- What you have to do -
Please reproduce every entry, keeping each one exact.

- Data section -
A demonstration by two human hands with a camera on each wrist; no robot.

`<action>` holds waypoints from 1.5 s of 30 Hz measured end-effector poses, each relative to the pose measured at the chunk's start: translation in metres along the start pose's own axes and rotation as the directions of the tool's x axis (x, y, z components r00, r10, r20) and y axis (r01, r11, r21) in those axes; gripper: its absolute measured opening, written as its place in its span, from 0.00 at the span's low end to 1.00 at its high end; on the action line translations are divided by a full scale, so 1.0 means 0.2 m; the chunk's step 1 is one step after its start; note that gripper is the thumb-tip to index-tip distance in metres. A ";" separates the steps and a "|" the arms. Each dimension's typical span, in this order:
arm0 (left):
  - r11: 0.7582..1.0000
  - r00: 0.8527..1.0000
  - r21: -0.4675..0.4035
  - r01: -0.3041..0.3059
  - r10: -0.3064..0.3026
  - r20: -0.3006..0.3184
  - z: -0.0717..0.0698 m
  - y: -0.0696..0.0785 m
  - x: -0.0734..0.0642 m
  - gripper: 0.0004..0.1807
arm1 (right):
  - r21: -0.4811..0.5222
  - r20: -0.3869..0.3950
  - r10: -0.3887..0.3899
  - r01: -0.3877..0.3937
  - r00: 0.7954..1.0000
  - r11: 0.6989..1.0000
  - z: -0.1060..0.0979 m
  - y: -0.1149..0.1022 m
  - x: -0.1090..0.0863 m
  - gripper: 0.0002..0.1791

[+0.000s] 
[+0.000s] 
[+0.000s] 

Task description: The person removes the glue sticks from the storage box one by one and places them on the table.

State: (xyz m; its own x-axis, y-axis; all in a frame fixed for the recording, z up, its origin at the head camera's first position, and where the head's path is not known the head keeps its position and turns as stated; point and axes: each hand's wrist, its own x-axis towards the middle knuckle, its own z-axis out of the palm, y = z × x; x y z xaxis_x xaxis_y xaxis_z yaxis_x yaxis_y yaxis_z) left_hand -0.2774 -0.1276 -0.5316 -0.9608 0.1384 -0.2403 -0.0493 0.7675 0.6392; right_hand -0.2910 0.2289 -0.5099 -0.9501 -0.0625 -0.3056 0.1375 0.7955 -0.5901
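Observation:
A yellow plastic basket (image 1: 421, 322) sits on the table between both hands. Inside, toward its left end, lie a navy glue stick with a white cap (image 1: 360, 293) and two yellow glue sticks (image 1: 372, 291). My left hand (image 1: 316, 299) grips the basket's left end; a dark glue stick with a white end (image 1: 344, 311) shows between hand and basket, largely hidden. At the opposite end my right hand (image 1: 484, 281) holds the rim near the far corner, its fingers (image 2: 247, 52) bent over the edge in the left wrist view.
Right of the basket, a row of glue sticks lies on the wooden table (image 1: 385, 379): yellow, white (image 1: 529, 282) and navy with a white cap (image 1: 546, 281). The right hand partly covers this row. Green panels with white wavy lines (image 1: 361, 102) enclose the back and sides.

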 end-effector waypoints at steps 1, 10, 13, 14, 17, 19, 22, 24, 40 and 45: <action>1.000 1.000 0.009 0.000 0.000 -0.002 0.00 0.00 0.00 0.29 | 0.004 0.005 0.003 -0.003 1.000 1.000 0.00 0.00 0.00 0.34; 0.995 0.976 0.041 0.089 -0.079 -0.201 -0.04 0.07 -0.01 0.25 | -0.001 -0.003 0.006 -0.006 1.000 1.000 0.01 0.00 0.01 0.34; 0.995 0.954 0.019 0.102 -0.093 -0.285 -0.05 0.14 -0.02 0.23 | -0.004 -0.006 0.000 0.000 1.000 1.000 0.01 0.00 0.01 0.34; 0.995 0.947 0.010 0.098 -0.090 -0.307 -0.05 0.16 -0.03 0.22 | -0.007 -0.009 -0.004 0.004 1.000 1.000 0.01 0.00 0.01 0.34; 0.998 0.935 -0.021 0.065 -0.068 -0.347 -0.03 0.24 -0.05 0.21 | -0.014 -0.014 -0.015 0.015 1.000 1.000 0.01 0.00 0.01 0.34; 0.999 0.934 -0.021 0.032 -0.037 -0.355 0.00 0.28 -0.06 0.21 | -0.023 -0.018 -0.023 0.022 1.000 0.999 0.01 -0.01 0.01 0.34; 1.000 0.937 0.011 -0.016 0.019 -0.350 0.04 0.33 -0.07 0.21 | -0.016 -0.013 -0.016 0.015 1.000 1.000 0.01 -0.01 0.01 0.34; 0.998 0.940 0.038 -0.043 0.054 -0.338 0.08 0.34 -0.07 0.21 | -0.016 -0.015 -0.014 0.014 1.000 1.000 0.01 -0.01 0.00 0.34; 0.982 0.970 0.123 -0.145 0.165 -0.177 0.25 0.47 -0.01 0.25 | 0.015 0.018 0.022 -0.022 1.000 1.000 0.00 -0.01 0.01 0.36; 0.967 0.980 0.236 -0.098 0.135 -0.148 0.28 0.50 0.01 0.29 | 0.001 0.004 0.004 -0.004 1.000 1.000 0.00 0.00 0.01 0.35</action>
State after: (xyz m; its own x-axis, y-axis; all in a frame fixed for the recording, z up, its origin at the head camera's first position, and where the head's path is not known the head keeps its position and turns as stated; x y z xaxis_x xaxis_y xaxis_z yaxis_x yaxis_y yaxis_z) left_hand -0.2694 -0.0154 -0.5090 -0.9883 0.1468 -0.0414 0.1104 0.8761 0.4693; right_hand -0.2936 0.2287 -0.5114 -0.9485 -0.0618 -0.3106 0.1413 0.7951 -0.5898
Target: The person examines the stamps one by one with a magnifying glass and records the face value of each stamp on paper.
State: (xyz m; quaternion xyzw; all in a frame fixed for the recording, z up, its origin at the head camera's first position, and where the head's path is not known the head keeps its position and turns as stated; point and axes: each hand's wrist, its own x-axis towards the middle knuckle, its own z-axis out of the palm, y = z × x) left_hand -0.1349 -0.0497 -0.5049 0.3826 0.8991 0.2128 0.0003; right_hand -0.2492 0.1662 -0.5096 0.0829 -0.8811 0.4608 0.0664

- Output of the exercise -
A demonstration by two human hands with a camera on each wrist; no robot.

`<action>` holds waypoints from 1.5 s of 30 Hz measured end-effector poses, each relative to the pose measured at the chunk's start: translation in metres along the start pose's own axes and rotation as the directions of the tool's x axis (x, y, z components r00, r10, r20) and y axis (r01, r11, r21) in those axes; gripper: its absolute measured opening, written as its place in its span, from 0.00 at the span's low end to 1.00 at its high end; on the action line translations are divided by a full scale, so 1.0 means 0.2 m; the chunk's step 1 is one step after its start; note that gripper is the thumb-tip to index-tip distance in metres. A ";" separates the steps and a "|" the arms. Each dimension's typical span, in this order:
arm0 (left):
  - r11: 0.7582..1.0000
  - r00: 0.8527..1.0000
  - r21: -0.4675..0.4035
  - r01: -0.3041..0.3059
  - r10: -0.3064..0.3026
  - r20: -0.3006..0.3184
  - z: -0.0717..0.0698 m
  - y: -0.0696..0.0785 m
  - x: -0.0734..0.0642 m
  - gripper: 0.0004..0.1807
arm1 (right):
  - r21: -0.4811..0.5222
  - r20: -0.3869..0.3950
  - r10: -0.3887..0.3899
  - r01: -0.3877..0.3937
  - r00: 0.7954..1.0000
  - r11: 0.6989..1.0000
  - z: -0.1060..0.0979 m
  - y: -0.1149..0.1022 m
  - x: -0.1090..0.0863 m
  - gripper: 0.0002..0.1791

[+0.000s] 
[+0.000s] 
[+0.000s] 

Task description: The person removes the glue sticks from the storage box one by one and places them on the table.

State: (xyz m; its own x-axis, y-axis; all in a frame fixed for the recording, z up, its origin at the head camera's first position, and where the head's path is not known the head keeps its position and turns as stated; point and axes: each hand's wrist, its own x-axis towards the middle knuckle, its own z-axis out of the palm, y = z × x; x y z xaxis_x xaxis_y xaxis_z yaxis_x yaxis_y yaxis_z) left_hand -0.2774 -0.1276 -0.5316 -0.9608 0.1384 -0.2403 -0.0493 0.7675 0.6392; right_hand -0.2910 0.2289 -0.5099 -0.9501 -0.0625 -0.3056 0.1375 0.7955 -0.5901
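Observation:
A yellow plastic basket (image 1: 421, 322) sits on the table between both hands. Inside, toward its left end, lie a navy glue stick with a white cap (image 1: 360, 293) and two yellow glue sticks (image 1: 372, 291). My left hand (image 1: 316, 299) grips the basket's left end; a dark glue stick with a white end (image 1: 344, 311) shows between hand and basket, largely hidden. At the opposite end my right hand (image 1: 484, 281) holds the rim near the far corner, its fingers (image 2: 247, 52) bent over the edge in the left wrist view.
Right of the basket, a row of glue sticks lies on the wooden table (image 1: 385, 379): yellow, white (image 1: 529, 282) and navy with a white cap (image 1: 546, 281). The right hand partly covers this row. Green panels with white wavy lines (image 1: 361, 102) enclose the back and sides.
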
 end-effector waypoints at steps 1, 10, 13, 14, 17, 19, 22, 24, 40 and 45: <action>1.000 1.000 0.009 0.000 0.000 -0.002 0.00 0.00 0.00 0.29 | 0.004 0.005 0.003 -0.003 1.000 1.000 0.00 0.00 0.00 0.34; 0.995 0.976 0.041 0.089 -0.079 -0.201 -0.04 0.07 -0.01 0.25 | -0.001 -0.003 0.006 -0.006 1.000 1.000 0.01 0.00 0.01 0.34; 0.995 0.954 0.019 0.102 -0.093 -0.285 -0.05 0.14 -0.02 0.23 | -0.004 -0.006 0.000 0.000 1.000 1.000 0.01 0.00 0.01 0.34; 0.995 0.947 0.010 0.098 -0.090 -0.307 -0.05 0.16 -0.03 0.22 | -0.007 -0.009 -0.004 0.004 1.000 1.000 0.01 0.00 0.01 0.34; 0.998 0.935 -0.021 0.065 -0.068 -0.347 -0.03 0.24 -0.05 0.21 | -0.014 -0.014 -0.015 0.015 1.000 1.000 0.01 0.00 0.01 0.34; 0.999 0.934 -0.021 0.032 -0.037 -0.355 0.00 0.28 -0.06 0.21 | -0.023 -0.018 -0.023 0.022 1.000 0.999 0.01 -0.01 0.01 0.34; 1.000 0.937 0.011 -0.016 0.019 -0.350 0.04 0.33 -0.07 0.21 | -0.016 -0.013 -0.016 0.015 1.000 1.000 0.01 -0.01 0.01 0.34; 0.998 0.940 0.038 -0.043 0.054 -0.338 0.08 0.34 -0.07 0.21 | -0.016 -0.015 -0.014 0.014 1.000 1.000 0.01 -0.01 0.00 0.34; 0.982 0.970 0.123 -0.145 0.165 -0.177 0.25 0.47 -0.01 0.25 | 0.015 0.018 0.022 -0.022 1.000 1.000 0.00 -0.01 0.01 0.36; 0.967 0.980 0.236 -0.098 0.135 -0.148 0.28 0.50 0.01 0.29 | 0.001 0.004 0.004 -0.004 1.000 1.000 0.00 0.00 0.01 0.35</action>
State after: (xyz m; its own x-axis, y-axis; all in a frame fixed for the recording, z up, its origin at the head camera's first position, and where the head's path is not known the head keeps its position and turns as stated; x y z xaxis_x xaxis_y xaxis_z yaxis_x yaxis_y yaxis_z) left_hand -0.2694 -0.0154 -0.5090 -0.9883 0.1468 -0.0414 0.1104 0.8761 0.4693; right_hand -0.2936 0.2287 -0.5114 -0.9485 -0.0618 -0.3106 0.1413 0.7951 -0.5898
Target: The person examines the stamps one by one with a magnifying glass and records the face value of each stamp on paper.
State: (xyz m; quaternion xyzw; all in a frame fixed for the recording, z up, its origin at the head camera's first position, and where the head's path is not known the head keeps its position and turns as stated; point and axes: each hand's wrist, its own x-axis towards the middle knuckle, its own z-axis out of the palm, y = z × x) left_hand -0.1349 -0.0497 -0.5049 0.3826 0.8991 0.2128 0.0003; right_hand -0.2492 0.1662 -0.5096 0.0829 -0.8811 0.4608 0.0664

Nothing else is needed to complete the exercise.